## TASK DETAILS
Output the full listing verbatim.

## INFORMATION SHOWN
========================
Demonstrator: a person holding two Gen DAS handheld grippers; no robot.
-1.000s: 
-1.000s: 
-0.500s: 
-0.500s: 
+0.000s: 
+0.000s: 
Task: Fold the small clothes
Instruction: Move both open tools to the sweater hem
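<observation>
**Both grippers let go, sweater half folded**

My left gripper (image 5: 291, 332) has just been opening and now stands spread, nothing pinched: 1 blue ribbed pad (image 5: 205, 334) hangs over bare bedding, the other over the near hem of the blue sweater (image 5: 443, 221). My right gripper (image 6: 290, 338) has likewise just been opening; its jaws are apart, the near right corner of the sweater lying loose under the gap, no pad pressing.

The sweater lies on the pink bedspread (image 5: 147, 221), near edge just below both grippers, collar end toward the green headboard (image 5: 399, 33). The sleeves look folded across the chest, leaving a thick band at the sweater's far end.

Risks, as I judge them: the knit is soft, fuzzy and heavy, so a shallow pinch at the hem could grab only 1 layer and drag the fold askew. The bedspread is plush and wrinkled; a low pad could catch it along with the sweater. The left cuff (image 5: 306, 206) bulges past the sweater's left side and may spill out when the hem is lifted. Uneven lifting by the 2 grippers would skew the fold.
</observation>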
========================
## RESULT OF THE EXERCISE
Demonstrator: a person holding two Gen DAS handheld grippers; no robot.
-1.000s: 
-1.000s: 
-0.500s: 
-0.500s: 
+0.000s: 
+0.000s: 
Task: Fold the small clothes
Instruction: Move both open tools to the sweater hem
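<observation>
**Both grippers let go, sweater half folded**

My left gripper (image 5: 291, 332) has just been opening and now stands spread, nothing pinched: 1 blue ribbed pad (image 5: 205, 334) hangs over bare bedding, the other over the near hem of the blue sweater (image 5: 443, 221). My right gripper (image 6: 290, 338) has likewise just been opening; its jaws are apart, the near right corner of the sweater lying loose under the gap, no pad pressing.

The sweater lies on the pink bedspread (image 5: 147, 221), near edge just below both grippers, collar end toward the green headboard (image 5: 399, 33). The sleeves look folded across the chest, leaving a thick band at the sweater's far end.

Risks, as I judge them: the knit is soft, fuzzy and heavy, so a shallow pinch at the hem could grab only 1 layer and drag the fold askew. The bedspread is plush and wrinkled; a low pad could catch it along with the sweater. The left cuff (image 5: 306, 206) bulges past the sweater's left side and may spill out when the hem is lifted. Uneven lifting by the 2 grippers would skew the fold.
</observation>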

Work on the exercise is complete.